Thomas A. Edison Type Universal Stock Ticker.
Rare Thomas A. Edison Type Universal Stock Ticker, Manufactured by J.H. Bunnell & Co. for Western Union
New York: J.H. Bunnell & Co., c. 1870s.
$22,500.00
In Stock
Item Number: 152309
A rare Universal Stock Ticker of the type developed by Thomas A. Edison, the instrument that transmitted real-time stock quotations to brokerage and banking houses across the United States. Model 3-A, serial number 3054, produced for Western Union and manufactured by J.H. Bunnell & Co. of New York, circa 1870s. In near fine condition. The piece measures 13.25 inches tall.
The Thomas A. Edison Type Universal Stock Ticker is one of the most consequential and historically significant artifacts in the history of American finance, representing the invention that first made real-time market information available to investors across the country and laid the technological foundation for the modern financial system. Edison worked on improving the ticker tape machine in the early 1870s, leading to the development of the Universal Stock Ticker, which was his first commercially successful product and provided him with the financial resources to establish his own laboratory. Edison did not invent the original stock ticker, which was created by Edward A. Calahan of the American Telegraph Company in 1867, but his improvements were transformative: realizing he could increase the ticker’s speed by adding a second wheel, Edison’s design featured two small wheels spinning simultaneously, one for letters and one for numbers, nearly doubling its speed, with his ticker hitting the market in 1871 and quickly becoming the industry standard.
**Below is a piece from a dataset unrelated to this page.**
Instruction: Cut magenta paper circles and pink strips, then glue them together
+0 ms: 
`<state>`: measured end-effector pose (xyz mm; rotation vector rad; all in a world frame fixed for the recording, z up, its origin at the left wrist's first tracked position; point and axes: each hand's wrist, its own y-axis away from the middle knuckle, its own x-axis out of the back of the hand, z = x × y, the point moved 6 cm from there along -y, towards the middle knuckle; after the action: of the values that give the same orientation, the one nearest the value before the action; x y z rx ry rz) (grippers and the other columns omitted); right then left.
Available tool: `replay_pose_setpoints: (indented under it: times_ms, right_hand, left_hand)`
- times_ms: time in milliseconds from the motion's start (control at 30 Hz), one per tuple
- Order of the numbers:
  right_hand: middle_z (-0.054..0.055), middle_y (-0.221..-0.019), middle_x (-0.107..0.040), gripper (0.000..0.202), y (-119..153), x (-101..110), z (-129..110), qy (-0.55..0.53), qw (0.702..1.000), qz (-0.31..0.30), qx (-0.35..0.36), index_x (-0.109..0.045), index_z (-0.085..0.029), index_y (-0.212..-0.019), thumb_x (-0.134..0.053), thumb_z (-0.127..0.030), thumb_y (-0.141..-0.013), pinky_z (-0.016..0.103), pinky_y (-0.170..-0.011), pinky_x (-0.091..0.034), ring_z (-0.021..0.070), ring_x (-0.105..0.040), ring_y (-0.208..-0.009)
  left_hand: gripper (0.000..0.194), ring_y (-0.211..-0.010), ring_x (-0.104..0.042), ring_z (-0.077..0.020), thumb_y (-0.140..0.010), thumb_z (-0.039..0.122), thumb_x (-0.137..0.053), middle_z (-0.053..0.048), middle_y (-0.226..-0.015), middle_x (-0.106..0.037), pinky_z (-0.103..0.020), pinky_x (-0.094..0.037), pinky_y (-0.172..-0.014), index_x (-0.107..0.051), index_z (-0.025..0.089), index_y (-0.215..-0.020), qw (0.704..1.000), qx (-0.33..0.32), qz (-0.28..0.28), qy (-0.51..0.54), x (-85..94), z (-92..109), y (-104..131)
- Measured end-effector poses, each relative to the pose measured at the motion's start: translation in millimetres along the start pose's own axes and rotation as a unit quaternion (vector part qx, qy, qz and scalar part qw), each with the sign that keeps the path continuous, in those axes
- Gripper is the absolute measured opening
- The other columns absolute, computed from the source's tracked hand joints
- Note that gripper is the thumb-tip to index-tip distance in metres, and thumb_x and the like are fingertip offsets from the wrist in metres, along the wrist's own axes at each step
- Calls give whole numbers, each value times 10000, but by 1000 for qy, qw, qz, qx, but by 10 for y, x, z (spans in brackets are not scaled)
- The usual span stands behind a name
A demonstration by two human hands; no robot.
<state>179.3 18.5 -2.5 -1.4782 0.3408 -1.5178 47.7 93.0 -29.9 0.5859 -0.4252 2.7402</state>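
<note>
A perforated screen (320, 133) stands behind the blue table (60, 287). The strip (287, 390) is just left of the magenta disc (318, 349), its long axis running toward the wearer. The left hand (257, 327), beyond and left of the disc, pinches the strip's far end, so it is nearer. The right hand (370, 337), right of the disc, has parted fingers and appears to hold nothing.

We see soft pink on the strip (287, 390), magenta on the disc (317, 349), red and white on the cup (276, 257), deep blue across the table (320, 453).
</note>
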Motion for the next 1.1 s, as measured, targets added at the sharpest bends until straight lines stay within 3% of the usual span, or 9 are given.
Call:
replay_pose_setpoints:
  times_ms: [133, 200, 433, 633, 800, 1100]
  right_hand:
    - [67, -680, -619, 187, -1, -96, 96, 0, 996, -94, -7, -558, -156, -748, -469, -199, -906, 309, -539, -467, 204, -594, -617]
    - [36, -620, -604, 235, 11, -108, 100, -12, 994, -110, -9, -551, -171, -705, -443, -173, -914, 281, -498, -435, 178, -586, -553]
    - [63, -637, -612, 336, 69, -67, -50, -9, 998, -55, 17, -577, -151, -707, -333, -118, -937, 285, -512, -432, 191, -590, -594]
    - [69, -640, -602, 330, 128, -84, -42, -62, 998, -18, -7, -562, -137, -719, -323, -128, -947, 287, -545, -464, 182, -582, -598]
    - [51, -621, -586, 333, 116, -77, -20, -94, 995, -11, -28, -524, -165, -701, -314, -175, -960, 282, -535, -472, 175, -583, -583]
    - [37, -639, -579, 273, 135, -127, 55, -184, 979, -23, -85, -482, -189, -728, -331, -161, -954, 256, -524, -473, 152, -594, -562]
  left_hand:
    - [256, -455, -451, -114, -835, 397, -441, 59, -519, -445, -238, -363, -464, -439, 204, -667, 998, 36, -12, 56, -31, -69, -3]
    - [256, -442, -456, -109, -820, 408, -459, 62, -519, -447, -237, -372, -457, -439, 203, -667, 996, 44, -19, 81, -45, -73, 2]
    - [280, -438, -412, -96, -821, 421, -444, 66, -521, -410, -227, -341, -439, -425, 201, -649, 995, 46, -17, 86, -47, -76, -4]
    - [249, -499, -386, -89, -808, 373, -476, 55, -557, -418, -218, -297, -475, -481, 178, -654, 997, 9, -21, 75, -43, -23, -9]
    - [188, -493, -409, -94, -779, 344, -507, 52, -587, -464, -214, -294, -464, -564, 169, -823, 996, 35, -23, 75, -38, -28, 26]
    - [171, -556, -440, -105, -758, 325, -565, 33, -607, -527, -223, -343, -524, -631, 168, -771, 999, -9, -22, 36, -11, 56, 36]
The Universal incorporated several key innovations, most notably a unison that ensured all printers on the line were synchronized with the transmitter, alongside a typewheel-shifting mechanism that reduced friction and a new paper-feed mechanism that led to significantly lower battery consumption, with nearly 5,000 Universal stock tickers sold between 1871 and 1874. The instruments received stock information via telegraph line and printed the company’s abbreviated name and share price on a continuous spool of paper tape, with Edison’s screw-thread unison incorporated into every machine manufactured after 1871 constituting the mechanical invention that made the whole network function.
Thomas Alva Edison was an American inventor who developed many devices including the motion picture camera, the phonograph and the electric light bulb. Among his earliest commercial successes was his work on the stock ticker. In 1869 Edison improved upon the printing telegraph to create the Universal Stock Printer, which synchronized the movement of tickers across a network so that every machine printed the same quotation at the same moment. The sale of his stock ticker patents and improvements to the Gold and Stock Telegraph Company, a Western Union affiliate, brought Edison the then-enormous sum of roughly $40,000, the capital that allowed him to leave the life of an itinerant telegraph operator and devote himself fully to invention, establishing his workshops first at Newark and later at Menlo Park. The Universal Stock Ticker became the standard instrument of the American financial markets, carrying price quotations to brokerage houses and remaining in use in improved forms for decades.